Sie hörte ihn in die Küche gehen und dort den Kühlschrank einräumen. Sie meinte, jedes einzelne Teil am Klang erkennen zu können, das Hühnerbrustfilet, die Petersilie, Karotten und Schnittlauch.

»Klaus? Klaus? Klaus!«

Die Dielen knarrten, dann stand er vor ihr. Sie schämte sich ihres kindlichen Gequengels, denn Klaus war, nach wie vor, ein Mann. Ein gutaussehender, junger Mann mit glattrasiertem Kinn, schönen starken Augenbrauen, sensibel geschwungenen Lippen und mit dieser weißen Porzellanhaut, auf der sich Gemütsregungen immer als plötzlich aufblühende Rötungen verrieten.
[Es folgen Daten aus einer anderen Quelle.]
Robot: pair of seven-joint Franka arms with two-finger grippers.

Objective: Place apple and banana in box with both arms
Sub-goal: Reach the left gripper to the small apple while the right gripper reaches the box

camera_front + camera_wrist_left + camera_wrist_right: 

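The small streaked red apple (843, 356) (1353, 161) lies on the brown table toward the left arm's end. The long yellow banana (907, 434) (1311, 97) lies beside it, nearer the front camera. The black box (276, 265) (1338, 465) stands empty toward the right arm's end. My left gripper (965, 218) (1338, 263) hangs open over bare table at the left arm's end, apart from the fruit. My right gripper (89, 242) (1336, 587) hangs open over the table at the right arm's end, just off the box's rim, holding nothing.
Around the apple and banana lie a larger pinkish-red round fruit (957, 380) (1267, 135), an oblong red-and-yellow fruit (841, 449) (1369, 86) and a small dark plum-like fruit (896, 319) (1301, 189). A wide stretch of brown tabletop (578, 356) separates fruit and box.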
Solche Männer überspielten ihre Sensibilität in besonders ruppigem Auftreten, und genau das rührte Johanna. So war auch Clemens gewesen.

Gleichzeitig nahm sie sich selbst überdeutlich wahr, wie damals als junge Frau, wenn ein Mann vor ihr stand. Sie spürte einen leichten Stromschlag durch ihren Körper fahren und hob Kinn und Augenbrauen, um alles im Gesicht zu glätten und zu straffen.
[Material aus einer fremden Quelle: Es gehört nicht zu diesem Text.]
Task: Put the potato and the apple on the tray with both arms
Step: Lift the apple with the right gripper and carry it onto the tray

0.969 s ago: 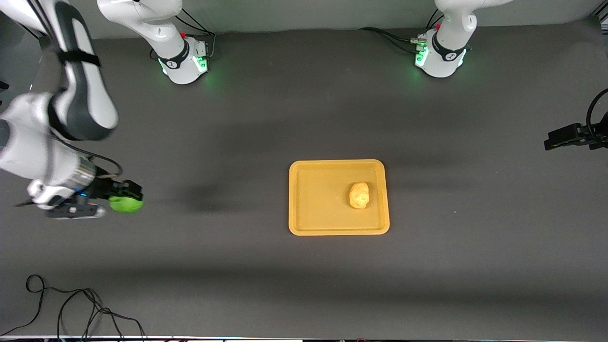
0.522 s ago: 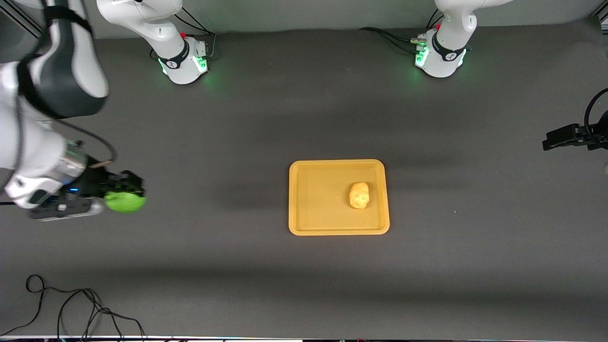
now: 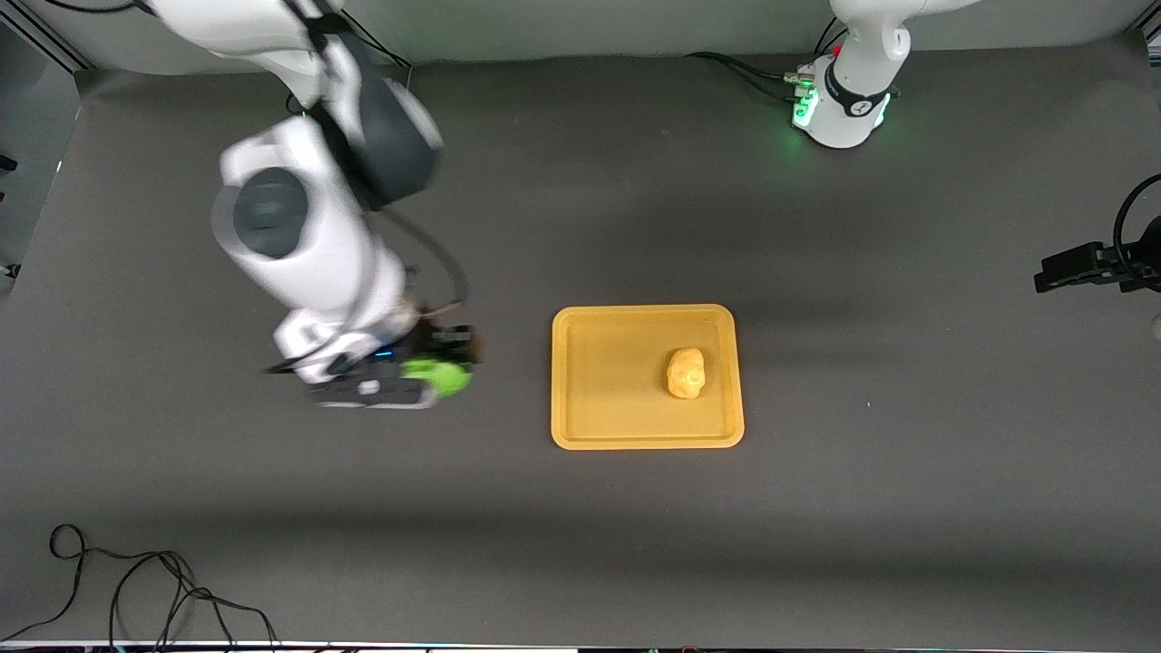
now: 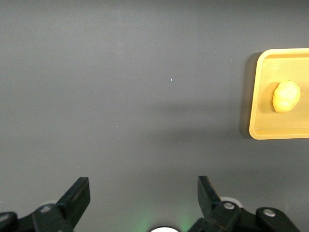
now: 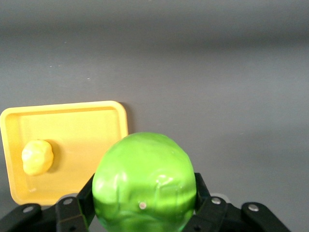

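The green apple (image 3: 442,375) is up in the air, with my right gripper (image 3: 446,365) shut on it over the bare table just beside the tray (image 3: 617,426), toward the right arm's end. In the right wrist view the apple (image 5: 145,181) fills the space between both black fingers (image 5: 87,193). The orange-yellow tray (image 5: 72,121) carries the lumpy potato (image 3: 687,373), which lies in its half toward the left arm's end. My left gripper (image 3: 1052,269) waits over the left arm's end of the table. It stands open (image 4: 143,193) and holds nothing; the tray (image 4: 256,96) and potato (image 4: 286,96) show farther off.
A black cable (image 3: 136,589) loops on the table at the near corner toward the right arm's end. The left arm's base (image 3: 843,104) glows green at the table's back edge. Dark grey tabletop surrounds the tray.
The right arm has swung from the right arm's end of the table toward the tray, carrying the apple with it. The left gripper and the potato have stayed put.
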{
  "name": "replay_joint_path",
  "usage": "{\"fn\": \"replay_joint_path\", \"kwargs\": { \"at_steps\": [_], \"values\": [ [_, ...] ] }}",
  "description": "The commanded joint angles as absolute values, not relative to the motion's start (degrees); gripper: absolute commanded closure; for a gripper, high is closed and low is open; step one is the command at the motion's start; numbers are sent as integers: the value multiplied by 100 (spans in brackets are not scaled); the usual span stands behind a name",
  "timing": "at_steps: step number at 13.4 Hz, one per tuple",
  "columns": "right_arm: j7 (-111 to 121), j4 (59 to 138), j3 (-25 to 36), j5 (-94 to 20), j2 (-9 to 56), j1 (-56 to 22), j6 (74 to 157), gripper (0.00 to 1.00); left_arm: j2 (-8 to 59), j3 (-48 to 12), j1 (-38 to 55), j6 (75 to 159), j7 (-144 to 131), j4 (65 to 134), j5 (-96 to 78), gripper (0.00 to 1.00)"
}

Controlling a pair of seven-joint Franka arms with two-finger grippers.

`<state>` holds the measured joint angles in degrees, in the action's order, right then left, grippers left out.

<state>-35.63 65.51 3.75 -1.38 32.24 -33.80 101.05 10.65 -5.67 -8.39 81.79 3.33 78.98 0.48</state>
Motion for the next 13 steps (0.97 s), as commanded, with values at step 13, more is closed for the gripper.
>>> {"fn": "replay_joint_path", "kwargs": {
  "at_steps": [13],
  "values": [
    [-5475, 5177, 299, 299, 6292, -4711, 12048, 63, 1134, -598, -809, 8262, 387, 7928, 114, 1]
  ]
}}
»Klaus, Sie wissen, dass ich einmal sehr berühmt war?«

»Das haben Sie erzählt. Und da stehen ja auch Ihre Bücher.« Er zuckte mit dem Kinn zum Wandregal. »Aber man hat Sie vergessen. Niemand liest heute mehr Ihre Bücher. Auch das haben Sie gesagt.«

Sie schwieg verärgert und schaltete den Fernseher aus.

»Ich kenne mich mit Literatur nicht gut aus«, sagte er einlenkend. »Soll ich das Fenster öffnen?«

»Womit kennen Sie sich denn aus? Was studieren Sie überhaupt?«

Er schien nachzudenken, aber eher, ob er sich auf ein solches Gespräch einlassen sollte. Mit einer Zigarette im Mund kam er vom Fenster zurück.

»Geschichte und Politikwissenschaften.«

Das Feuerzeug klickte.

Sie knetete ihre Finger, spürte die sich verschiebende, lockere Haut und wusste nicht weiter.

»Ich habe nie Schmuck getragen, was sehr ungewöhnlich war, besonders damals. Ich wollte mich nicht fühlen wie ein Gegenstand, der aufgewertet werden muss. Welchen Grund könnte es schon geben, kleine Portionen Edelsteine und Edelmetalle sichtbar am Körper mit sich zu führen? Einen praktischen gewiss nicht. Es soll also etwas anderes bezwecken. Können Sie mir folgen?«

Klaus nickte, zog an seiner Zigarette und schaute nachdenklich auf den Supermarktprospekt. Er blieb nach den Einkäufen immer noch ein Weilchen bei ihr, warum, wusste sie nicht, manchmal schien es so, als hätte irgendwer ihm das befohlen. Meist schauten sie Fernsehen, und nach einer halben Stunde sprang er ganz plötzlich auf und war weg. Johannas Blick fiel auf das abgelehnte Manuskript.

»Klaus, können Sie mir einen Gefallen tun? Lesen Sie das und sagen Sie mir Ihre ehrliche Meinung.«

Sie zeigte auf das Manuskript.

»Das haben Sie doch in den letzten Monaten geschrieben? Dafür sollte ich die Farbbänder und das Papier holen?«

»Lesen Sie.«

»Jetzt? Hier?«

»Fangen Sie an. Und das hier ist für den nächsten Einkauf. Ich habe alles angekreuzt.«

Sie schob den Prospekt zum Manuskript, als gehörten sie nun zusammen.

»Ich will Ihre ehrliche Meinung.«

»Warum gerade meine Meinung?«

Weil ich niemanden habe, dachte sie, und sagte: »Weil Sie jung sind. Wie das Fräulein am Telefon. Alle sind jung. Vielleicht können Sie mir erklären, was an diesem Manuskript nicht stimmt. Es ist nämlich abgelehnt worden.«

Es auszusprechen, war befreiend.

»Hier, setzen Sie sich.« Sie kämpfte sich schwerfällig aus ihrem Sessel heraus, schlug ärgerlich seine Hand weg, als er sie stützen wollte, und ging auf bloßen Strümpfen in die Küche. »Ich mache uns einen Tee!«, rief sie von dort. »Außerdem kann ich das nicht mitansehen, wenn jemand meine Texte liest. Das konnte ich noch nie!«, ihre Stimme wurde immer trällernder und vergnügter.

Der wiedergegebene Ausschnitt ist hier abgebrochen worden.